• _THE DATA_:
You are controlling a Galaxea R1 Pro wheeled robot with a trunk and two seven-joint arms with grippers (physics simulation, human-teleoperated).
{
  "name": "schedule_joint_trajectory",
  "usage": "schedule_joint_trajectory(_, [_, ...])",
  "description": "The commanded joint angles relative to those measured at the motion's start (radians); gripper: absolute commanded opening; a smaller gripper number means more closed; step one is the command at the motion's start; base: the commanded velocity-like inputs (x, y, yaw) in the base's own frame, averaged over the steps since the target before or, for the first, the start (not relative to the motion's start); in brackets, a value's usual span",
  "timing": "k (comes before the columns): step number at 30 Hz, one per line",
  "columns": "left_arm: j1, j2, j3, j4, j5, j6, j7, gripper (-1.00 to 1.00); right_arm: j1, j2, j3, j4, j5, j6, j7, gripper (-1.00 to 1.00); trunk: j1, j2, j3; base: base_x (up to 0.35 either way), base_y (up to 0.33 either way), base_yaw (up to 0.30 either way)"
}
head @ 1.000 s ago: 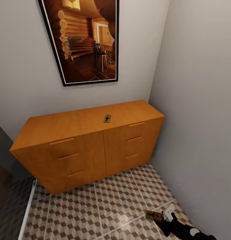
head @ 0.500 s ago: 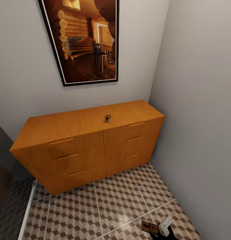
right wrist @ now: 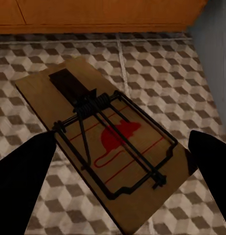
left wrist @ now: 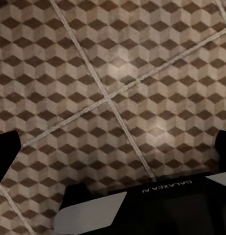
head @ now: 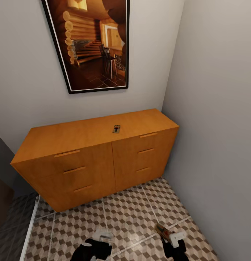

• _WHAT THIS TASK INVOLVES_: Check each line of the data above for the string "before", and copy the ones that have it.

• _YOUR SOLUTION_:
  "description": "The commanded joint angles relative to those measured at the motion's start (radians); gripper: absolute commanded opening; a smaller gripper number means more closed; step one is the command at the motion's start; base: the commanded velocity-like inputs (x, y, yaw) in the base's own frame, averaged over the steps since the target before or, for the first, the start (not relative to the motion's start); in brackets, a value's usual span",
  "timing": "k (comes before the columns): step number at 30 Hz, one per line",

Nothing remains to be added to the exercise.